Hey dick weed, do not come in here and make a lame attempt to put words in my mouth. I said that Rangers were not Special Forces.  I was, am , and always will be a SFC. I say what I mean, not what you think I meant to say. Understand Sergeant?


----------



## Brian175

SFC Ollie said:


> Hey dick weed, do not come in here and make a lame attempt to put words in my mouth. I said that Rangers were not Special Forces.  I was, am , and always will be a SFC. I say what I mean, not what you think I meant to say. Understand Sergeant?





SFC Ollie said:


> And BTW contrary to popular belief, Rangers are not really Special Forces, I've known many of them too.
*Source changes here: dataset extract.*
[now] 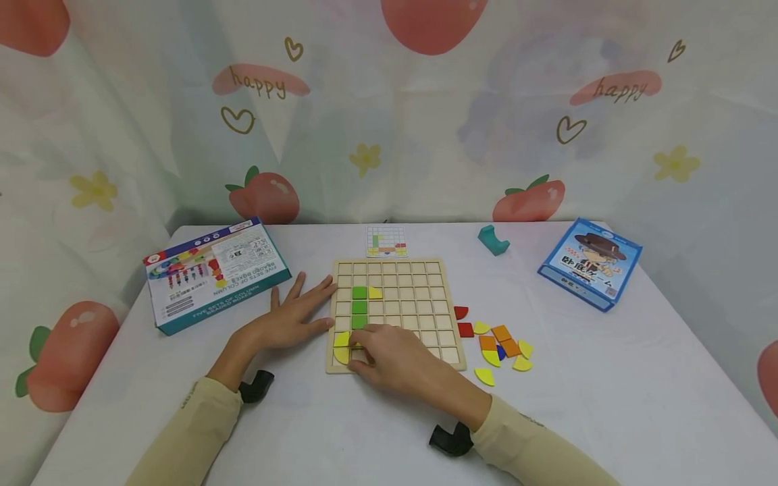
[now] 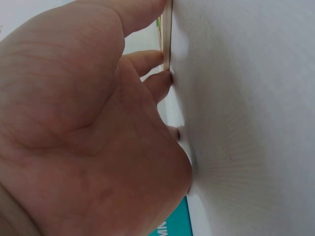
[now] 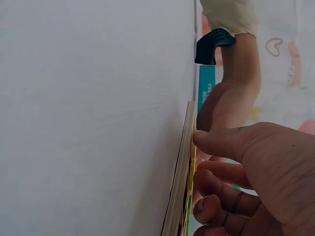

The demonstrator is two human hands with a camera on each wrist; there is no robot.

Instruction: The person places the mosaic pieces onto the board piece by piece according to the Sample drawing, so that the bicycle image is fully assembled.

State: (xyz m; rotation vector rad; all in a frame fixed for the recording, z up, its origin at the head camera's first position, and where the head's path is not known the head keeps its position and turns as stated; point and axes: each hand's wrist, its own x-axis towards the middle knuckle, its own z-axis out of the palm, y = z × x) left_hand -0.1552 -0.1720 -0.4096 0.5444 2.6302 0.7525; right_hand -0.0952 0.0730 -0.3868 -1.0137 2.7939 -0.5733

Well this is certainly an unusual statement to make. We either are SOF or not Special Forces, no 'not really's to it but roger that, Sergeant, no more word stuffing.


----------



## The Gadfly

What I'd like to know, is why we are having (yet another) relatively pointless argument?  Look, guys, we have vets here from pre-Vietnam to the present day. During that time, some terminology, MOS designations, and attitudes have changed over the years. A sixties-era MOS might not be recognizable to someone who joined the army in the eighties, for example. Some ranks have changed (the old Sp. 5 and Sp. 6 designations are obsolete). Some training cycles have changed along with some unit cultures and attitudes. The point is that someone who served in one era may well remember some things quite differently from those that served in another. So who's right? Often they both are. Case in point, the "beret, rifle green", the distinctive Army Special Forces headgear, and the song, "Ballad of the Green Beret". SF soldiers from different eras and different units have had varying attitudes about being referred to as "Green Berets". Back in the Vietnam era, there was considerable sentiment that " an SF soldier is a man; a green beret is a hat" (albeit a very special hat). That sentiment was particularly common in the 5th SF Group, though not limited to it, at the time. Likewise, the song by Barry Sadler got a very mixed reception from SF soldiers initially; it was an object of derision in some quarters, though it fared better in the 7th SF Group (since SSgt. Sadler was in 7th Group, perhaps?). Eventually, the song was grudgingly accepted by some; enthusiastically adopted by others. Same with the "Green Beret" moniker; there are still some differences on that among SF personnel, sometimes depending on when and with what unit(s) they served. So Brian and Ollie may both be at least partially right on that one, as just one example. Now why the hell are we vets sitting here nitpicking and backbiting at one another in front of the civilians?


----------



## oldsalt

whitehall said:


> According to Luttrell Seals keep their own identity regardless of the overall commander. SEALS are trained like no other Military unit. Their basic training is specific for water related missions and it it is outmoded. Why go through the expense of training Sailors to paddle rubber boats while unconcious while they wash out otherwise qualified personnel who can't endure extreme hypothermia?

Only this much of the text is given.